# ACTIVITY
Wherever "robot" turns up in the entries, copy out the line that holds it.

# TASK MATERIAL

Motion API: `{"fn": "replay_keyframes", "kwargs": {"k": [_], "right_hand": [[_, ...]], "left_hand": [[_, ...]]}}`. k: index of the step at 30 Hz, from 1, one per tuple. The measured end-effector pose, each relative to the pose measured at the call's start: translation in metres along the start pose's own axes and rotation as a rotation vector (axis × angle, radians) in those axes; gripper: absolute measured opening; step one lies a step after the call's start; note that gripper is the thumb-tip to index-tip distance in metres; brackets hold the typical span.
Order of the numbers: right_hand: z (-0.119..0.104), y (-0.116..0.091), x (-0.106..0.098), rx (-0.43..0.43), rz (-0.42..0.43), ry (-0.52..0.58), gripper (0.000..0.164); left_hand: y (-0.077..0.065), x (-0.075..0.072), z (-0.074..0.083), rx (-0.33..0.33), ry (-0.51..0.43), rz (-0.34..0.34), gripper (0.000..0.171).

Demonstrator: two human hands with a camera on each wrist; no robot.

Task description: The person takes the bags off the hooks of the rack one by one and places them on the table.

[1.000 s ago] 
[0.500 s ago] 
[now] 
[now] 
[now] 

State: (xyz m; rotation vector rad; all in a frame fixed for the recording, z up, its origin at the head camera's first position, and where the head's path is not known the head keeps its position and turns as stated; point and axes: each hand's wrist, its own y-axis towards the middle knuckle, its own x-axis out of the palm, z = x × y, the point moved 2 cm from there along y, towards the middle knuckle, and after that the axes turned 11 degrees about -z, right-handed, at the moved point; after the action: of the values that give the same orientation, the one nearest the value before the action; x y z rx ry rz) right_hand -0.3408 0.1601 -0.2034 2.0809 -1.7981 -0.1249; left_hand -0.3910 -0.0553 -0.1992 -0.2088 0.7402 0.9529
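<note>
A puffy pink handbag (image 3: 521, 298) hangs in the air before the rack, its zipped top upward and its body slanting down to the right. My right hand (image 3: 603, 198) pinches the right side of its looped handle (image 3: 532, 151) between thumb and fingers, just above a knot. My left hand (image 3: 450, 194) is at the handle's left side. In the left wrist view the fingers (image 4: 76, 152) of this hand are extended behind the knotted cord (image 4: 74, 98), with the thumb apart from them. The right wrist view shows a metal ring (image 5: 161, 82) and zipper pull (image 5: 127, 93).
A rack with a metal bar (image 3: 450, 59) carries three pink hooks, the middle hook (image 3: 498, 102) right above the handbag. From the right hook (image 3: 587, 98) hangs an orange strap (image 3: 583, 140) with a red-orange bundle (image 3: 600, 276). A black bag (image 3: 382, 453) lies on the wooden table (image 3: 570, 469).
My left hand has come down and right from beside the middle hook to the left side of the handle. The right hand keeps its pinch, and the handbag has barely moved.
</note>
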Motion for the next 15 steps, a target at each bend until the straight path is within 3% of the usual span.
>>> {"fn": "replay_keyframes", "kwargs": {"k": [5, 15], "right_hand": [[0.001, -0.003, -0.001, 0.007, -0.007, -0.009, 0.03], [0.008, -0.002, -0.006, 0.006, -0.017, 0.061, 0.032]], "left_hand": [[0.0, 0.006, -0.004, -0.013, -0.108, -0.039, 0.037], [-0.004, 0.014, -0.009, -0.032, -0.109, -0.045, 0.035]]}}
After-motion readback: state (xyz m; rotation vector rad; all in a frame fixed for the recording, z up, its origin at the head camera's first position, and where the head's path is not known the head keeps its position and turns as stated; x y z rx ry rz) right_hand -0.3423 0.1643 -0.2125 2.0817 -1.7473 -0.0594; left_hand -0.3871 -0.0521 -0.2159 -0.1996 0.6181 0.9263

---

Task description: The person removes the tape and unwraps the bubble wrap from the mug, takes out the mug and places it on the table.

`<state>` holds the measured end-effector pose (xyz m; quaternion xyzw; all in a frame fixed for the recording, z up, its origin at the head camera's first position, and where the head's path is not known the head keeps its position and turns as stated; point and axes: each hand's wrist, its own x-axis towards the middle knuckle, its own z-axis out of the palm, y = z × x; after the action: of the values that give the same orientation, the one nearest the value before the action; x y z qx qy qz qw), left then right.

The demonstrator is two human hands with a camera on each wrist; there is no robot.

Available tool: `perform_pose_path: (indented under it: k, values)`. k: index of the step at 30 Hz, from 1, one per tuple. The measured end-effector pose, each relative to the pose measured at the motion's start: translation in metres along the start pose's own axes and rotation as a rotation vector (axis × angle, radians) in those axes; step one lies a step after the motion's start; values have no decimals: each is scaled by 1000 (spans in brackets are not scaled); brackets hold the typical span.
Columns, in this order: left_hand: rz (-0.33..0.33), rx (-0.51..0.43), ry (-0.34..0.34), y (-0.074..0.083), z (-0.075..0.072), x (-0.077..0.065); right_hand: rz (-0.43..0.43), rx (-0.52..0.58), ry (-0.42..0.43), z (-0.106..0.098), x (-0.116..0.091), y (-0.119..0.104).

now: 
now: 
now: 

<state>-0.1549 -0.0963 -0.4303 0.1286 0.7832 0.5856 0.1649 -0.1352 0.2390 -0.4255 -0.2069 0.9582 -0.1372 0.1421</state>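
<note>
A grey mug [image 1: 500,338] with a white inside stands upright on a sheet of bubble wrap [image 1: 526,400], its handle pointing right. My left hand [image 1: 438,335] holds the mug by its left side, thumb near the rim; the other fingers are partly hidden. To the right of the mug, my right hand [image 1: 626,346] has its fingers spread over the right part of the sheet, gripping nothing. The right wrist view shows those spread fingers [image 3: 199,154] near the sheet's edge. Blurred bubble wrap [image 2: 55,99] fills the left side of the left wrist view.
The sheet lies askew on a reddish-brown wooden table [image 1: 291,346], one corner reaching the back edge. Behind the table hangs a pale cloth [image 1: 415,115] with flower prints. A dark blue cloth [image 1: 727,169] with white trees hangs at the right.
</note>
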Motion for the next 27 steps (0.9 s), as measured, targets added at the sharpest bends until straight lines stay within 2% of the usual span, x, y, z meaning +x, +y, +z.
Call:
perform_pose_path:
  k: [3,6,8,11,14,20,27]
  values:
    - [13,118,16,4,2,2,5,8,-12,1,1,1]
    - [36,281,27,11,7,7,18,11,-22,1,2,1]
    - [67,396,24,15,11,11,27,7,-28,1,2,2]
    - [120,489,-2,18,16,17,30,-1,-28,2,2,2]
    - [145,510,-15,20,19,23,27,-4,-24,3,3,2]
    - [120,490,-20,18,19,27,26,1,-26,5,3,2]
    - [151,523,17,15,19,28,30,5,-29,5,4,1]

# ANSWER SECTION
Demonstrator: two human hands with a camera on each wrist; no robot.
The demonstrator is two human hands with a camera on each wrist; there is no robot.

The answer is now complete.